# Peace Commissioner South Dublin



## tabris6ie (1 Mar 2010)

Anyone know of a peace commissioner in the south dublin area to get a separation affidavit signed? ballinteer/dundrum/rathfarnham/churchtown area? thanks


----------



## Kerak (1 Mar 2010)

doubt its a PC you need, rather a Commissioner of Oaths.

the powers of a Peace commissioner are rather limited( been one for years and hardly ever sign anything anymore, as passports need a garda stamp, have done some wittnessing for people immigrating.)


----------



## justsally (1 Mar 2010)

*Contacting a Peace Commissioner*

The Roll of Peace Commissioners maintained by the Department of Justice, Equality and Law Reform is appointment based, and it is not automatically updated to take account of changes of address, incapacity, retirement or death which occur subsequent to appointment. In the circumstances, the Roll does not always reflect the actual position on the ground. For that reason, if you need the services of a peace commissioner, you should contact your local Garda station. The Gardaí use the services of peace commissioners in the course of their duties and should be in a position to supply the name and address of one who is both resident and active in the your locality. However, the Department will usually provide the name and address of peace commissioners to members of the public, on request.
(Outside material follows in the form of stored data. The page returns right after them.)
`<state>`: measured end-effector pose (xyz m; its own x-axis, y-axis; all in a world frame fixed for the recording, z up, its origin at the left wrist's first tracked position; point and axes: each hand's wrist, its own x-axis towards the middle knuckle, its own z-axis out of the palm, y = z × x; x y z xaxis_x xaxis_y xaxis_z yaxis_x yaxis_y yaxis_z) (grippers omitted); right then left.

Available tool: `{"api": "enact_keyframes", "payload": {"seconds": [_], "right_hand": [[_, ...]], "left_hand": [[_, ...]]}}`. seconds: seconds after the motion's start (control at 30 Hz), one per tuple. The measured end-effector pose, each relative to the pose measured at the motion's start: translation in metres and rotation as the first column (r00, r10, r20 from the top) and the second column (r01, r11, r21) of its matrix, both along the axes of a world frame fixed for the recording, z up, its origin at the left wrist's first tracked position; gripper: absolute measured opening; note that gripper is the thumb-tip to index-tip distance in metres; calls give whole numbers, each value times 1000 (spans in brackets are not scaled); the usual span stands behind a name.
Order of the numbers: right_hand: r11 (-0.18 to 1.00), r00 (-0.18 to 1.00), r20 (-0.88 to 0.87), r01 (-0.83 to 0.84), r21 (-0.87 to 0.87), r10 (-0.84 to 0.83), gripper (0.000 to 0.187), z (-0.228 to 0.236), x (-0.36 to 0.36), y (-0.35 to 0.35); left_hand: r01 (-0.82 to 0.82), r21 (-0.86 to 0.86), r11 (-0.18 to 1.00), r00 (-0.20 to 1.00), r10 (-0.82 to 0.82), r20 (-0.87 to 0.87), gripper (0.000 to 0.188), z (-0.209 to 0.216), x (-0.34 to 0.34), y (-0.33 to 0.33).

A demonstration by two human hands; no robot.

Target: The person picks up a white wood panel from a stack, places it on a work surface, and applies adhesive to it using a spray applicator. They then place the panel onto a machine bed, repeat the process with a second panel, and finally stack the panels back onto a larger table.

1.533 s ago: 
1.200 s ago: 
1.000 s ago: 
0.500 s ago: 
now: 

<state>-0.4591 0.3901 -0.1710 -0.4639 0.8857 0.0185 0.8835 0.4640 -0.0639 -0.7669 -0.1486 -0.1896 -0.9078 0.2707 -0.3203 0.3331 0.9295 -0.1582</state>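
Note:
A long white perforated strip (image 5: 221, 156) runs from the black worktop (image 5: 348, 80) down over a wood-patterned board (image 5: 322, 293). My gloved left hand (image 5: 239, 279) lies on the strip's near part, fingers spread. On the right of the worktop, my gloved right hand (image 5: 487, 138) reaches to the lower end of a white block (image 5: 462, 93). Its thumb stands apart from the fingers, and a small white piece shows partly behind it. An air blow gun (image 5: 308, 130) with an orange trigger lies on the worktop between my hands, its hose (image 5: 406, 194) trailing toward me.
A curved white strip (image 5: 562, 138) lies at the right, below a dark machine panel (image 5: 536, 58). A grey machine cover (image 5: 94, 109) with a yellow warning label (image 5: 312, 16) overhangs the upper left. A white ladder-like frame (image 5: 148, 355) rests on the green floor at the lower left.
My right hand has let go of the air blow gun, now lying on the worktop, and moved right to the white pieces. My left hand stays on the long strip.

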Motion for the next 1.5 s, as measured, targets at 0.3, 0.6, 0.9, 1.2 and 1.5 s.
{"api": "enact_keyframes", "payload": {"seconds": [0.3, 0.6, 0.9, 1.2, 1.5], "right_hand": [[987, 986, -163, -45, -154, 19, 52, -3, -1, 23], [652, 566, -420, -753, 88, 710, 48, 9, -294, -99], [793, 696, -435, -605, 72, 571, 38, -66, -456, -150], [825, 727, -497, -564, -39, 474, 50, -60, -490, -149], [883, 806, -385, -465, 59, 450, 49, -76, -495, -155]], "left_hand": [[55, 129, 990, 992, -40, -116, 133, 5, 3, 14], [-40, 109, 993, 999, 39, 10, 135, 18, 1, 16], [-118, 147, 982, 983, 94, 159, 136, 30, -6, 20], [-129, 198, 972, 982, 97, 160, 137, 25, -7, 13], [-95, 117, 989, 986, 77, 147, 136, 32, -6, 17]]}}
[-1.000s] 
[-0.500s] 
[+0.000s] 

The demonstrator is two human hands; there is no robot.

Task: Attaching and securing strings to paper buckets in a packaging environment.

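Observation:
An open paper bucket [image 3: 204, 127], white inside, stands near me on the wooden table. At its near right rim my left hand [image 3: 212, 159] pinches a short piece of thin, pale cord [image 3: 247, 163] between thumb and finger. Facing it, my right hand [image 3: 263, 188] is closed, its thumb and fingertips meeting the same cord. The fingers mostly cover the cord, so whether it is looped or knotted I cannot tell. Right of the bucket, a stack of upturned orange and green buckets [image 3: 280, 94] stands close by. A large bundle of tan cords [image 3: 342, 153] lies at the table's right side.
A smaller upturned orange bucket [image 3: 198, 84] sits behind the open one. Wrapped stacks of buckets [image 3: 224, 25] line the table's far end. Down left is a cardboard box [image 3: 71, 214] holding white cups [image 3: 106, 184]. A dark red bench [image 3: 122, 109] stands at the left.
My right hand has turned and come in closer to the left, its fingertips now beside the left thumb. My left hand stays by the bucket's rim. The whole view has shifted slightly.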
Above taken from http://www.citizensinformation.ie/categories/justice/civil-law/peace_commissioners

In line with Kerak's advice you might like to have a look at this,

http://www.askaboutmoney.com/showthread.php?t=2181&highlight=Peace+commissioner


----------



## tabris6ie (1 Mar 2010)

thanks, ive been told PC will do so will contact the gardai, many thanks to you both


----------